• **WHAT TO WORK ON**: Answer with one number only: how many lines in this material contain the word "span"?
──────────
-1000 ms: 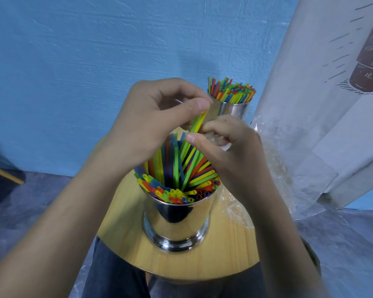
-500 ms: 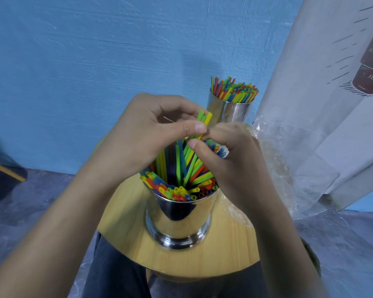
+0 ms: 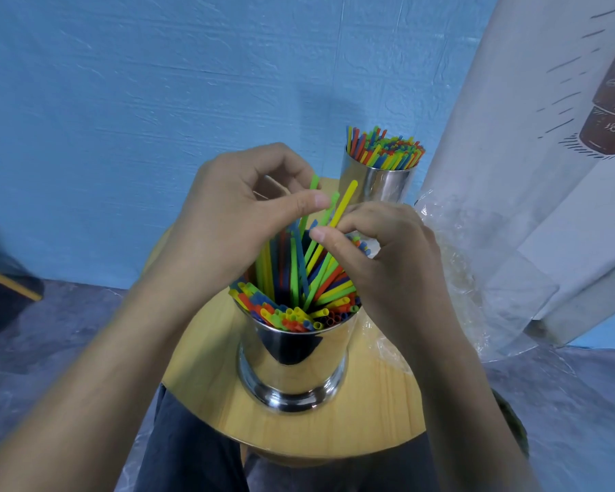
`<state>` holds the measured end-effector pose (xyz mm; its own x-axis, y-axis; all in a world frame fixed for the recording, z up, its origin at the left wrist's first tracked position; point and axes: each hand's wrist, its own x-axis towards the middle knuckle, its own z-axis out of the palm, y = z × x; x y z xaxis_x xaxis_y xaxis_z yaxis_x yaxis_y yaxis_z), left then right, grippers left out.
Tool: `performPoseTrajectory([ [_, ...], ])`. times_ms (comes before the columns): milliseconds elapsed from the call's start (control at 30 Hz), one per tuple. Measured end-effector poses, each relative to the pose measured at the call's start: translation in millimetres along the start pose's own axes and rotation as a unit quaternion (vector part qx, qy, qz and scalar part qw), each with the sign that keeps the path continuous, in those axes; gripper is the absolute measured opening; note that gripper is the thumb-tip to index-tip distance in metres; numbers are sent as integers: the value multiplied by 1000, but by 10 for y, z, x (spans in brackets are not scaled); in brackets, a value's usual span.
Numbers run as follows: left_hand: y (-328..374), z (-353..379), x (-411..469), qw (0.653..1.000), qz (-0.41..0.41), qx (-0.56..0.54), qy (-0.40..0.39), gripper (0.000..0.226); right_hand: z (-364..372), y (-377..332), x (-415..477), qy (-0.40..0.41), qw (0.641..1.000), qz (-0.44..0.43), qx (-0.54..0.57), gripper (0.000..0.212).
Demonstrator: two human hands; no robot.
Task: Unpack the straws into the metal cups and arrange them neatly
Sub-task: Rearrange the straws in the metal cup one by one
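Left hand (image 3: 235, 221) pinches a green plastic straw (image 3: 314, 181) above the shiny metal cup (image 3: 292, 356) near the front edge of the round wooden table (image 3: 370, 420), while the right hand (image 3: 387, 257) pinches a yellow plastic straw (image 3: 345, 200). Both lean among the multicoloured straws (image 3: 299, 300) in that cup. A 2nd full metal cup (image 3: 377, 182) stands at the far edge, clear plastic wrap (image 3: 451, 271) at the right.

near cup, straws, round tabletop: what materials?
Near cup: polished metal, probably stainless steel, going by the mirror-like reflections. Straws: likely matte plastic, since they are thin hollow tubes in bright colours. Tabletop: wood or wood-look laminate, with pale grain lines and a slight sheen.
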<state>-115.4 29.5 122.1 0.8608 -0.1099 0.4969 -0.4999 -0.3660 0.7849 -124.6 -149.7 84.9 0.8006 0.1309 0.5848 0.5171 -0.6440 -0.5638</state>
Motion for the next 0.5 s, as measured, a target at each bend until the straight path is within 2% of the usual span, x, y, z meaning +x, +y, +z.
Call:
performPoseTrajectory([
  [200, 34, -7, -11, 997, 14, 21, -75, 10, 3, 18, 23, -18, 999, 1, -28, 30],
  [333, 26, 17, -6, 998, 11, 12, -66, 9, 15, 46, 27, -26, 999, -11, -34, 39],
  [500, 45, 27, 2, 996, 18, 3, -91, 3, -9, 12, 12, -40, 999, -2, -30, 32],
])
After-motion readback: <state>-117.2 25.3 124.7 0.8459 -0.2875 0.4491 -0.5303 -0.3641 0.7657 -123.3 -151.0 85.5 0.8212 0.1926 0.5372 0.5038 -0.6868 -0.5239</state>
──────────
• **RESPONSE FOR THIS EXERCISE**: 2